Brave New World: the impact of Artificial Intelligence

Gary Horrocks reports back from UKeiG's special event focused on AI in the information sector.

<< back Page 2 of 2

Searching for meaning in text

David’s presentation segued perfectly into the Director of UXLabs and Founder of 2dSearch Dr. Tony Russell Rose’s informative and thought-provoking crash course in the fundamentals of natural language processing (NLP) - the terminology, techniques and applications - and how NLP interfaces with AI. There was, he argued, a significant overlap between the two, but NLP was a sub field of AI and closely aligned to computer science and programming.

The primary objective of NLP is to disambiguate language and search for meaning in text. It is a major growth area, a multi-faceted field of research including basic text processing, text mining, the human computer interface, language modelling and lexical semantics.

NLP research faces monumentally complex obstacles confronted with linguistic phenomena. Language is ambiguous and the key tenet of NLP is resolving that ambiguity. Tony illustrated his case in point with some amusing examples of newspaper headlines.

“Prostitutes appeal to Pope.”

“Drunk gets nine years in violin case.”

“Miners refuse to work after death.”

Tony articulated some of the linguistic dilemmas that make NLP so problematic:

  • Polysemy, where a word maps to many different concepts - e.g.: Bat (sports), Bat (small animal with wings), BAT (British American Tabaco)
  • Synonymy, where one concept maps to many different words – e.g.: Hardworking: diligent, determined, industrious, enterprising
  • Word order – e.g.: Venetian blind versus blind venetian
  • Stop word removal – e.g.: The Who, Take That, “To be or not to be”
  • Stemming – e.g.: fish, fisher, fishing
  • Parsing (analysing a string of text into logical syntactic components) – e.g.: “I saw the man on the hill with a telescope”
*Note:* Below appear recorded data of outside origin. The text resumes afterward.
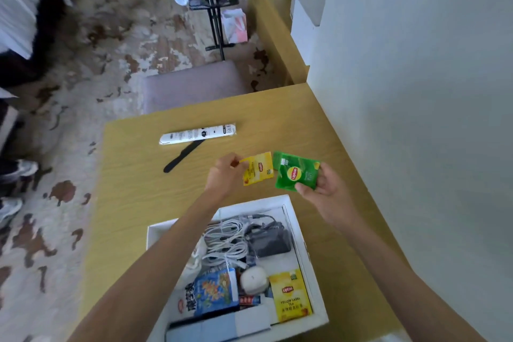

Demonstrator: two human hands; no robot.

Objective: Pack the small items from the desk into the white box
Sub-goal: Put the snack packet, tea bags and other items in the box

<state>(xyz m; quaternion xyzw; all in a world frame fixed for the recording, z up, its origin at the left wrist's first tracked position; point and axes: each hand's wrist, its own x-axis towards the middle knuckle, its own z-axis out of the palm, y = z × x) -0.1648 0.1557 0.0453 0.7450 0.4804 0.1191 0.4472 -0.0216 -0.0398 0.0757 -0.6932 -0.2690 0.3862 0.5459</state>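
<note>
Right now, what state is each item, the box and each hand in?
Yellow Lipton tea sachets: pinched in left hand, above desk.
Green Lipton tea sachets: gripped in right hand, above desk.
White cardboard box: open, partly filled.
Coiled white cables: inside box.
Yellow Lipton sachet in box: lying flat.
White wrapped remote control: on wooden desk, unpacked.
Black flat comb-like tool: on desk, unpacked.
</note>
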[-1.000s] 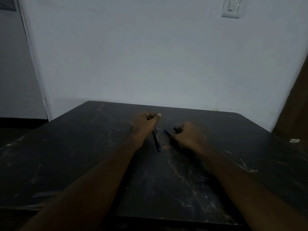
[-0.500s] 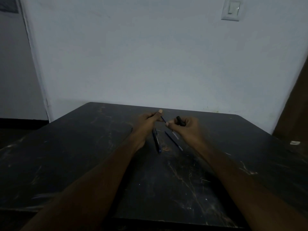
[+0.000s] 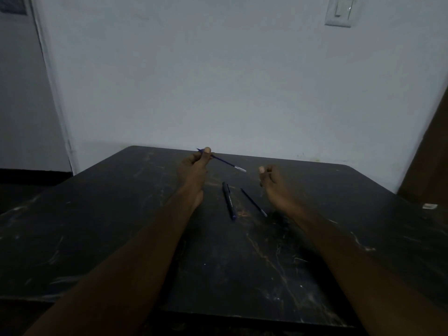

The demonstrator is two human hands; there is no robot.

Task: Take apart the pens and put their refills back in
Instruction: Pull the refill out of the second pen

Tony argued that language is constantly changing. “I want to buy mobile” would have been meaningless twenty years ago, even meaningless today in the United States where “cell phone” is the popular parlance. How would you go about analysing sarcasm, irony, jargon and slang? Similarly, idiomatic language poses key problems. (He was a “dark horse.” She “threw in the towel.”) In a rapidly changing world neologisms are also prevalent. Social media alone has generated many: “Unfollow” and “retweet”, for example.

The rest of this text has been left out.